**Directions:** Reproduce the data that follows precisely.

Stored items
-=-=-

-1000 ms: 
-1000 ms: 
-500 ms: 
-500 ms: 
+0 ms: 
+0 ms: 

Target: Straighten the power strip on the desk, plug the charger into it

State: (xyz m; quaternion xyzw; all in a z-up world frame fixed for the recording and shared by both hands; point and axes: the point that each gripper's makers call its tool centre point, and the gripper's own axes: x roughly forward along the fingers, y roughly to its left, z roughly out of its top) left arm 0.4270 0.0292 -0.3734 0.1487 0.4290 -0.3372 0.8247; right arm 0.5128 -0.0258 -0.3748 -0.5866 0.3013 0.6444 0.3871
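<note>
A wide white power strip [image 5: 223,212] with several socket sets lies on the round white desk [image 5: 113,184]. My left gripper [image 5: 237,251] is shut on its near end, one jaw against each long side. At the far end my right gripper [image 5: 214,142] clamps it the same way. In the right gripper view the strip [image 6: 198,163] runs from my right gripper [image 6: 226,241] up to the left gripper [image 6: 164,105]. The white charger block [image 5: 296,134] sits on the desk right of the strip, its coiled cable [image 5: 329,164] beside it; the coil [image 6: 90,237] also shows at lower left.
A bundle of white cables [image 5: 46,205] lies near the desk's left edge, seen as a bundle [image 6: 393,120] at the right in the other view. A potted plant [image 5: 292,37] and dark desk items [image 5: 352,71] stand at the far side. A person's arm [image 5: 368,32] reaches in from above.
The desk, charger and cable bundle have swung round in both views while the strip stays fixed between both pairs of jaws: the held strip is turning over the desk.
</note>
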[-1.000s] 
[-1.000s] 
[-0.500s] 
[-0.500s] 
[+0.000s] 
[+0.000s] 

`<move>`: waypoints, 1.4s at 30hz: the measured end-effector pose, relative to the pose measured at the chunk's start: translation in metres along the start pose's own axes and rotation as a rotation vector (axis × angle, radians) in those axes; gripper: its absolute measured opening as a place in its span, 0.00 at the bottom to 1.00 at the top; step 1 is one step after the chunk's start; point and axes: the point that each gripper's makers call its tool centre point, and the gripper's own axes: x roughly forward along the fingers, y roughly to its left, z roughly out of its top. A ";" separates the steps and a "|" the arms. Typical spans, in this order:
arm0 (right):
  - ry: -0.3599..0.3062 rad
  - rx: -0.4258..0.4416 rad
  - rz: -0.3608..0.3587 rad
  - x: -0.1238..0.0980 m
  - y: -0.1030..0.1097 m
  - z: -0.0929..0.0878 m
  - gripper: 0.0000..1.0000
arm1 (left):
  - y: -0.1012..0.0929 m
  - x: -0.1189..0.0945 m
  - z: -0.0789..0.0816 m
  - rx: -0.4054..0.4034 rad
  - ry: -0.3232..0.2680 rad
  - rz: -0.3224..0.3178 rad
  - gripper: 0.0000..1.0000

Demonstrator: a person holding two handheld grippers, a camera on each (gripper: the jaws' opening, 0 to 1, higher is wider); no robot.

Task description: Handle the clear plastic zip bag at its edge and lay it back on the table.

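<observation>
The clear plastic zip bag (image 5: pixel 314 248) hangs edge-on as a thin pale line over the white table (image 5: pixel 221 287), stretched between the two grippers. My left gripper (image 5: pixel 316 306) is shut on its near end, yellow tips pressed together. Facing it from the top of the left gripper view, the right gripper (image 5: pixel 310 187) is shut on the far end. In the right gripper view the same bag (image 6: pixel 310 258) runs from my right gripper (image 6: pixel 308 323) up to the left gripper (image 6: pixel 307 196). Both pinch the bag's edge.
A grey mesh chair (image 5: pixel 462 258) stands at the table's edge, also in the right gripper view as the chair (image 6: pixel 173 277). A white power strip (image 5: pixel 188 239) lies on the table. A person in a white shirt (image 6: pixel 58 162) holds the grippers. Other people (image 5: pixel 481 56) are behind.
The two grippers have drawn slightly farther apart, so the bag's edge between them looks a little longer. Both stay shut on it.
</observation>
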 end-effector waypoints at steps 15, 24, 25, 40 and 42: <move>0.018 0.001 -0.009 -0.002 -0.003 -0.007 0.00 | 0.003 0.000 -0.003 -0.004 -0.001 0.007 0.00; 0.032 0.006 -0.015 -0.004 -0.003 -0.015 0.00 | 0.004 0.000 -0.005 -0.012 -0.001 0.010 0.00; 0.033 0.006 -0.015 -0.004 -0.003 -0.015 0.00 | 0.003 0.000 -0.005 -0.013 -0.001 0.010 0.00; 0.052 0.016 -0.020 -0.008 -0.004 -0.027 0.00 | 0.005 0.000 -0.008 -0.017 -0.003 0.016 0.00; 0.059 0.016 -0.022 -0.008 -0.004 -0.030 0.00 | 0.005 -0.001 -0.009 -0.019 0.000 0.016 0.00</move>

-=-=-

**Exercise answer:**
-1000 ms: 
-1000 ms: 
-500 ms: 
-500 ms: 
+0 ms: 
+0 ms: 

Target: Straighten the power strip on the desk, plug the charger into it

State: (xyz m; quaternion xyzw; all in a z-up world frame fixed for the recording and shared by both hands; point and axes: the point that each gripper's makers call its tool centre point, and the gripper's own axes: x roughly forward along the fingers, y roughly to its left, z roughly out of its top) left arm 0.4270 0.0292 -0.3734 0.1487 0.4290 -0.3372 0.8247; right arm 0.5128 -0.0258 -0.3748 -0.5866 0.3013 0.6444 0.3871
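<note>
A wide white power strip [image 5: 223,212] with several socket sets lies on the round white desk [image 5: 113,184]. My left gripper [image 5: 237,251] is shut on its near end, one jaw against each long side. At the far end my right gripper [image 5: 214,142] clamps it the same way. In the right gripper view the strip [image 6: 198,163] runs from my right gripper [image 6: 226,241] up to the left gripper [image 6: 164,105]. The white charger block [image 5: 296,134] sits on the desk right of the strip, its coiled cable [image 5: 329,164] beside it; the coil [image 6: 90,237] also shows at lower left.
A bundle of white cables [image 5: 46,205] lies near the desk's left edge, seen as a bundle [image 6: 393,120] at the right in the other view. A potted plant [image 5: 292,37] and dark desk items [image 5: 352,71] stand at the far side. A person's arm [image 5: 368,32] reaches in from above.
The desk, charger and cable bundle have swung round in both views while the strip stays fixed between both pairs of jaws: the held strip is turning over the desk.
</note>
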[-1.000s] 
[-1.000s] 
[-0.500s] 
[-0.500s] 
[+0.000s] 
[+0.000s] 

`<move>`: waypoints, 1.4s at 30hz: the measured end-effector pose, relative to the pose measured at the chunk's start: translation in metres along the start pose's own axes and rotation as a rotation vector (axis × angle, radians) in those axes; gripper: its absolute measured opening as a place in its span, 0.00 at the bottom to 1.00 at the top; step 1 is one step after the chunk's start; point and axes: the point that each gripper's makers call its tool centre point, and the gripper's own axes: x roughly forward along the fingers, y roughly to its left, z roughly out of its top. A ";" separates the steps and a "|" the arms. Typical spans, in this order:
arm0 (right):
  - ry: -0.3599..0.3062 rad
  - rx: -0.4258..0.4416 rad
  - rz: -0.3608..0.3587 rad
  - x: -0.1238..0.0980 m
  - y: -0.1030..0.1097 m
  - z: -0.0929..0.0878 m
  - gripper: 0.0000..1.0000
arm1 (left):
  - y: -0.1012..0.0929 m
  - x: -0.1189..0.0945 m
  - z: -0.0789..0.0816 m
  - rx: -0.4054..0.4034 rad
  - ry: -0.3232..0.2680 rad
  - rz: -0.3224..0.3178 rad
  - gripper: 0.0000..1.0000

Demonstrator: a person holding two handheld grippers, a camera on each (gripper: the jaws' opening, 0 to 1, higher is wider); no robot.

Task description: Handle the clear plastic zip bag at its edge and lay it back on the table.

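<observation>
The clear plastic zip bag (image 5: pixel 314 248) hangs edge-on as a thin pale line over the white table (image 5: pixel 221 287), stretched between the two grippers. My left gripper (image 5: pixel 316 306) is shut on its near end, yellow tips pressed together. Facing it from the top of the left gripper view, the right gripper (image 5: pixel 310 187) is shut on the far end. In the right gripper view the same bag (image 6: pixel 310 258) runs from my right gripper (image 6: pixel 308 323) up to the left gripper (image 6: pixel 307 196). Both pinch the bag's edge.
A grey mesh chair (image 5: pixel 462 258) stands at the table's edge, also in the right gripper view as the chair (image 6: pixel 173 277). A white power strip (image 5: pixel 188 239) lies on the table. A person in a white shirt (image 6: pixel 58 162) holds the grippers. Other people (image 5: pixel 481 56) are behind.
The two grippers have drawn slightly farther apart, so the bag's edge between them looks a little longer. Both stay shut on it.
</observation>
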 end-effector waypoints at steps 15, 24, 25, 40 and 42: <move>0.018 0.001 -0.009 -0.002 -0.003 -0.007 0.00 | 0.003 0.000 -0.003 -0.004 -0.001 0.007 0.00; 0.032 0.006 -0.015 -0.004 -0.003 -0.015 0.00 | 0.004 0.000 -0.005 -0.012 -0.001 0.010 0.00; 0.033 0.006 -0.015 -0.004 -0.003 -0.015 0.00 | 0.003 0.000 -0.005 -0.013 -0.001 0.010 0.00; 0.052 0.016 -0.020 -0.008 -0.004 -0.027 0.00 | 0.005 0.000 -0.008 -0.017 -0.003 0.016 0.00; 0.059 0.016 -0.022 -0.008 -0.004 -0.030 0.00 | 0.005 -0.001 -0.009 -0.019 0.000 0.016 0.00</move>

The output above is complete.